From the records that follow, give the number of lines that include the word "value", with no further words.

* Stored data *
———
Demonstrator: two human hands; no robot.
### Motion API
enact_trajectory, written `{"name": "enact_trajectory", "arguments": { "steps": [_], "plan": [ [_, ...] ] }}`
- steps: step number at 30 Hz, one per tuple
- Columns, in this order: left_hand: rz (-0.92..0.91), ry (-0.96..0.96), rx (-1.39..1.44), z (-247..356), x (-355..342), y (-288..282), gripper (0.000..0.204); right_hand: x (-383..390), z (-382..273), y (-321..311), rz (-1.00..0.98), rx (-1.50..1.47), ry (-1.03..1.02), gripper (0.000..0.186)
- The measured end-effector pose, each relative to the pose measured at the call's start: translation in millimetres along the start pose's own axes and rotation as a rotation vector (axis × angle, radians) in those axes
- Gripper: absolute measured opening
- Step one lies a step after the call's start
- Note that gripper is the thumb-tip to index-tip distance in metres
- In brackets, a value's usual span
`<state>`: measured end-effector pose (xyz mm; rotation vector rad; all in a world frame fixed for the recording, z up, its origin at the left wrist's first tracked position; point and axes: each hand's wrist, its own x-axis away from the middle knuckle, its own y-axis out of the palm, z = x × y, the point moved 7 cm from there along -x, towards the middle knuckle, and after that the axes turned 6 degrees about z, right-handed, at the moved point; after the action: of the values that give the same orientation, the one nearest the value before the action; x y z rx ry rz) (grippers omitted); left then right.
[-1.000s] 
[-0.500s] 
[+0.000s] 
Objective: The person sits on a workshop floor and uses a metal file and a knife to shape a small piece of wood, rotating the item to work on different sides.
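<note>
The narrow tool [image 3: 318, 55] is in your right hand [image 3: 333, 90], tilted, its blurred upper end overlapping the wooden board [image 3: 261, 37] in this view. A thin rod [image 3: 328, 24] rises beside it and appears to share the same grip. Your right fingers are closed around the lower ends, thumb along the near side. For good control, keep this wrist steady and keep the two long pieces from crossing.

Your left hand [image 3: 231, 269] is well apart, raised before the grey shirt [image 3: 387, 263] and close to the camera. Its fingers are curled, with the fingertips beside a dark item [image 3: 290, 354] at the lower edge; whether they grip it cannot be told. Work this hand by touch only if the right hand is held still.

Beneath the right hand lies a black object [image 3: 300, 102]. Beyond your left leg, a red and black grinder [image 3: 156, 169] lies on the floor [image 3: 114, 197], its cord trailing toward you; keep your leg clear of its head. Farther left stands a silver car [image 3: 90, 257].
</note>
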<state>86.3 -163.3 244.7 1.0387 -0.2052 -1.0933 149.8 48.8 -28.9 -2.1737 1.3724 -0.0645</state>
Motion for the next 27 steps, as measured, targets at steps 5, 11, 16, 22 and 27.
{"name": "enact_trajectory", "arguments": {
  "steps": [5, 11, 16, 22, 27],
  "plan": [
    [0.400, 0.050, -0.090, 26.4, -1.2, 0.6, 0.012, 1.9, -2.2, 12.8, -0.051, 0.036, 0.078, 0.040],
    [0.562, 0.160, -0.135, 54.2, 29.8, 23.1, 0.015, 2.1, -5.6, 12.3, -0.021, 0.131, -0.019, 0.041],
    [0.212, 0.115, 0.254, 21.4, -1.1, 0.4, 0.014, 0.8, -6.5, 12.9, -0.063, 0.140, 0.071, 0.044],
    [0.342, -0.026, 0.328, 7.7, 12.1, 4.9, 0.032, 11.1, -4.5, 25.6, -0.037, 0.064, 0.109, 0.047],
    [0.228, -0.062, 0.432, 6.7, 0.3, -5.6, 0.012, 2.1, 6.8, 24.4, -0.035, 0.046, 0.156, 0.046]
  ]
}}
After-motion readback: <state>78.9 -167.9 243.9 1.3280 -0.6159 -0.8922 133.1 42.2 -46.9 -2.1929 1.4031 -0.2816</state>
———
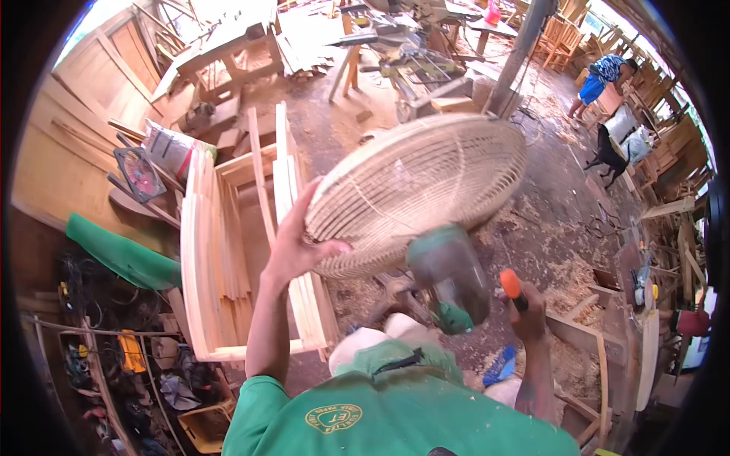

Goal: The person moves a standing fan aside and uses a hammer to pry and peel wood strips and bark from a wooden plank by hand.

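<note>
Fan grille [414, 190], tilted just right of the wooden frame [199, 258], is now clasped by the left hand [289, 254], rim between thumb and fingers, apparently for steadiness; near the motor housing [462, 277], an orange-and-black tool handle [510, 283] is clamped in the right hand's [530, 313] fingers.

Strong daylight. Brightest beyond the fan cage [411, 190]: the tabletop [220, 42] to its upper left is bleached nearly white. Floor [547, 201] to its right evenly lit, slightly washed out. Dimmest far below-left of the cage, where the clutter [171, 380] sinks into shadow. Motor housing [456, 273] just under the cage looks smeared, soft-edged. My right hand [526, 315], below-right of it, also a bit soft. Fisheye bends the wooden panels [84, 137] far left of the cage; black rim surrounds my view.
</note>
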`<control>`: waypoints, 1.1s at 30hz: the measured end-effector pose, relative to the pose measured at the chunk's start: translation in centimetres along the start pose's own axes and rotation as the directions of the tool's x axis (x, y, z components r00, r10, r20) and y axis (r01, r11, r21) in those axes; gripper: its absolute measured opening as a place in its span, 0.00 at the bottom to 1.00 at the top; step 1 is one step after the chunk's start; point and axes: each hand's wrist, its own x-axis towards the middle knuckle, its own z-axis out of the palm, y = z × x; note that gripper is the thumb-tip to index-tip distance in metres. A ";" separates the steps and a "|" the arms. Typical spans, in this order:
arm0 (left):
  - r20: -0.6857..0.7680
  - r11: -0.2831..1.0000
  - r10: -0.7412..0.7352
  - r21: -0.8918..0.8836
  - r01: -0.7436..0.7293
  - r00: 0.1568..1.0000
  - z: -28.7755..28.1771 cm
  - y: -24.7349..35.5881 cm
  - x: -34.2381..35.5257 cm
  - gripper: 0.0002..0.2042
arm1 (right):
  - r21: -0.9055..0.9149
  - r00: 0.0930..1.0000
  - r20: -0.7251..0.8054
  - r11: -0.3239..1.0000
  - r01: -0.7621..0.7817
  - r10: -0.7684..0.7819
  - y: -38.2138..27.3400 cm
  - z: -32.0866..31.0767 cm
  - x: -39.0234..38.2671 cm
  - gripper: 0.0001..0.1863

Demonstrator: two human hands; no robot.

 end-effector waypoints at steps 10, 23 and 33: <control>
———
* Response area *
2